**Saved entries:**

______________________________

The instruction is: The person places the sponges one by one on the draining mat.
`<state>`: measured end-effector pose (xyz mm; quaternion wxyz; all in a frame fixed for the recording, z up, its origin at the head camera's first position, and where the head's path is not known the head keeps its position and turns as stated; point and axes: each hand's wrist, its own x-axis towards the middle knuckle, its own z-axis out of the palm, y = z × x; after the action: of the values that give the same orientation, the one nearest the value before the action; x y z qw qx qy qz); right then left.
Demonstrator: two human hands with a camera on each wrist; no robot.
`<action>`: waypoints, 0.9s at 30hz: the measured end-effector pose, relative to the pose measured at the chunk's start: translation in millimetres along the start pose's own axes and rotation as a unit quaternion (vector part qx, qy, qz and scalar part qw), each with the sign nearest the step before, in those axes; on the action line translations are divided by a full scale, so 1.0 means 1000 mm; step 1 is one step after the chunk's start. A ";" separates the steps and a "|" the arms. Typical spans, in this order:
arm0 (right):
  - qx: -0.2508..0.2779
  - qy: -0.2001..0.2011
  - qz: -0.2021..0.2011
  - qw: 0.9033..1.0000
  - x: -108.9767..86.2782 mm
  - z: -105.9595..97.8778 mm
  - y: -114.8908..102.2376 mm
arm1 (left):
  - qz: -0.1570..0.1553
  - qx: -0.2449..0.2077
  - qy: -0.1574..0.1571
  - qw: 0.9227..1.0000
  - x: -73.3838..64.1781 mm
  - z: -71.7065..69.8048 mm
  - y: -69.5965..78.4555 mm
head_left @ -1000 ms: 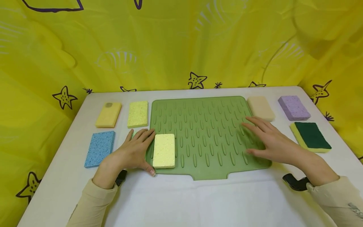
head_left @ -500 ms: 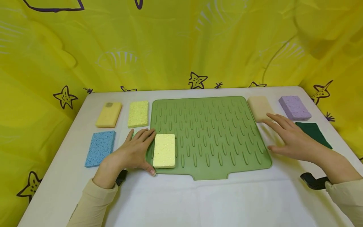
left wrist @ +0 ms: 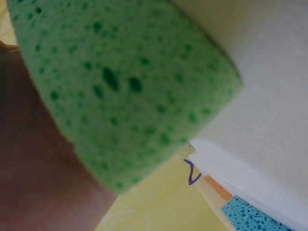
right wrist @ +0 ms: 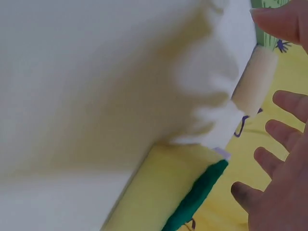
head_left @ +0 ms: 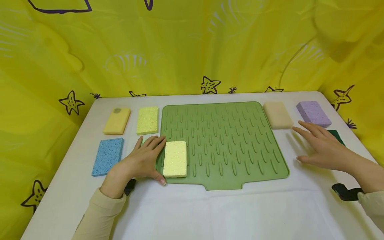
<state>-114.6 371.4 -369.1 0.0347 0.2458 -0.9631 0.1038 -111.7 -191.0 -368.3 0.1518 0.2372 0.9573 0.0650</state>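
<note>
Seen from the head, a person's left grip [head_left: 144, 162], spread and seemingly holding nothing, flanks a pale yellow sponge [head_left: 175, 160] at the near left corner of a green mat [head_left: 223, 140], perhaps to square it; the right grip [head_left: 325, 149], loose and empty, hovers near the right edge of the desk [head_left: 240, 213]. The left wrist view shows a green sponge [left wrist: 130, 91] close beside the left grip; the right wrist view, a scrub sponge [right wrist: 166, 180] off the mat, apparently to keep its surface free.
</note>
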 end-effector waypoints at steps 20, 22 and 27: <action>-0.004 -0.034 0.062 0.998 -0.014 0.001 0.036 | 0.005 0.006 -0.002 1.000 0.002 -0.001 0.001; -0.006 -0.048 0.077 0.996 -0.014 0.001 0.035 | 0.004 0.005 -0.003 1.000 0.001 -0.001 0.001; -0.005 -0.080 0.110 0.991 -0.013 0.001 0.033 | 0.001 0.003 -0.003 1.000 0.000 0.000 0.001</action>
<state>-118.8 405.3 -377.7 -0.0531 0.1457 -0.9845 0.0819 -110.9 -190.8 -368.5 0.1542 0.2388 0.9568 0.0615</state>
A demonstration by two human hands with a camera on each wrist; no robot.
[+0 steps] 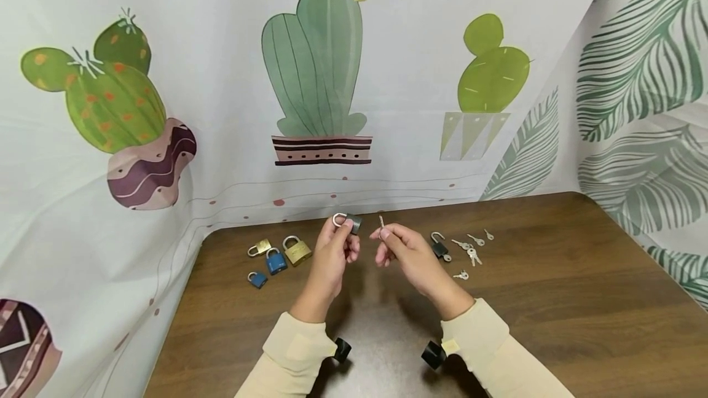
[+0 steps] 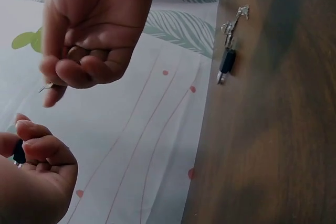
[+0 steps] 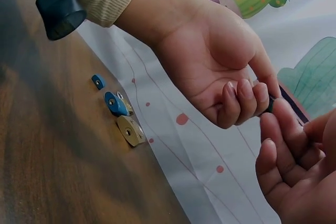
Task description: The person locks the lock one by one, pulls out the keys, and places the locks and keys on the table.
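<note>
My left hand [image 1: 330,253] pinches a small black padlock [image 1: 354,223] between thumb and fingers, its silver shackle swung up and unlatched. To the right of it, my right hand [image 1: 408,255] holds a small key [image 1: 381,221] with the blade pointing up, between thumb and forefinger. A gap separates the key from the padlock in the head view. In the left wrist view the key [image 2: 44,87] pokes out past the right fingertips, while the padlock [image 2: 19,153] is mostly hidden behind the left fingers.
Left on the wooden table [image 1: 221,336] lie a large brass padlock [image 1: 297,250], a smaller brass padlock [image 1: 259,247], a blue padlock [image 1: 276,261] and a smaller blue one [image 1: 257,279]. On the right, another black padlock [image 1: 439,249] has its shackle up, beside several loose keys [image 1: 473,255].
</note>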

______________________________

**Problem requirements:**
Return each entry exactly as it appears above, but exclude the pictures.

**Output of the task:**
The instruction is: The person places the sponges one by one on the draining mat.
`<state>`: measured end-effector pose (xyz mm; quaternion wxyz; all in a frame fixed for the recording, z up, its origin at the head camera's first position, and where the head's path is not known the head keeps its position and turns as stated; point and axes: each hand's wrist, its own x-axis towards the middle knuckle, its own z-axis out of the palm, y = z × x; after the action: of the values that give the same orientation, the one nearest the value before the action; x y z qw qx qy qz); right then left.
Demonstrator: two human hands with a camera on each wrist; no robot.
`<action>`: waypoints, 0.9s at 30hz: the measured end-effector pose, relative to the pose measured at the chunk's start: translation in millimetres along the start pose's own axes and rotation as a unit quaternion (vector part qx, qy, qz and scalar part qw), each with the sign nearest the step before, in those axes; on the action line translations are divided by a full scale, so 1.0 means 1000 mm; step 1 is one step after the chunk's start. A ";" separates the steps and a "|" the arms. Typical spans, in this order:
arm0 (right):
  - qx: -0.2508..0.2779
  - qy: -0.2001..0.2011
  - qz: -0.2021..0.2011
  - qw: 0.9033..1.0000
  - x: -108.9767..86.2782 mm
  - z: -105.9595..97.8778 mm
  - y: -114.8908..102.2376 mm
arm1 (left):
  - qz: -0.1570..0.1553
  - qx: -0.2449..0.2077
  - qy: -0.1574..0.1571
  - qw: 0.9227..1.0000
  - x: -73.3838..64.1781 mm
  - z: -71.7065..69.8048 mm
  - y: -69.5965..78.4555 mm
head_left @ -1000 ms: 
head_left @ -500 ms: 
left wrist @ +0 ms: 
right wrist @ +0 ms: 
head_left @ +0 ms: 
<state>-114.6 371.4 -369.1 0.0347 0.2458 -0.9631 0.1038 -111.7 -191.0 -368.3 0.1518 0.2372 0.9573 0.0650</state>
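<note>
Seen from the head, a person's left grip [head_left: 144, 162], spread and seemingly holding nothing, flanks a pale yellow sponge [head_left: 175, 160] at the near left corner of a green mat [head_left: 223, 140], perhaps to square it; the right grip [head_left: 325, 149], loose and empty, hovers near the right edge of the desk [head_left: 240, 213]. The left wrist view shows a green sponge [left wrist: 130, 91] close beside the left grip; the right wrist view, a scrub sponge [right wrist: 166, 180] off the mat, apparently to keep its surface free.
</note>
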 end-effector waypoints at steps 20, 22 and 27: <action>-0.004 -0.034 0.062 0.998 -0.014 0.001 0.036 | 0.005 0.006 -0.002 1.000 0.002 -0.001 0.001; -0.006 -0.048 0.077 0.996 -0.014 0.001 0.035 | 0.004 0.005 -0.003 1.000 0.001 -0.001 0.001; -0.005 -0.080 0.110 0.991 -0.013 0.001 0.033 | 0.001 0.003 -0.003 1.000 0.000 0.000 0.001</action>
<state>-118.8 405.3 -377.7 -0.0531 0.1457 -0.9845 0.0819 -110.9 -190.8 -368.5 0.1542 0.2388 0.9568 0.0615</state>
A demonstration by two human hands with a camera on each wrist; no robot.
[+0 steps] 
[+0 steps] 
[+0 steps] 
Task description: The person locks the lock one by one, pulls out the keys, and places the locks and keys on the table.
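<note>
My left hand [image 1: 330,253] pinches a small black padlock [image 1: 354,223] between thumb and fingers, its silver shackle swung up and unlatched. To the right of it, my right hand [image 1: 408,255] holds a small key [image 1: 381,221] with the blade pointing up, between thumb and forefinger. A gap separates the key from the padlock in the head view. In the left wrist view the key [image 2: 44,87] pokes out past the right fingertips, while the padlock [image 2: 19,153] is mostly hidden behind the left fingers.
Left on the wooden table [image 1: 221,336] lie a large brass padlock [image 1: 297,250], a smaller brass padlock [image 1: 259,247], a blue padlock [image 1: 276,261] and a smaller blue one [image 1: 257,279]. On the right, another black padlock [image 1: 439,249] has its shackle up, beside several loose keys [image 1: 473,255].
</note>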

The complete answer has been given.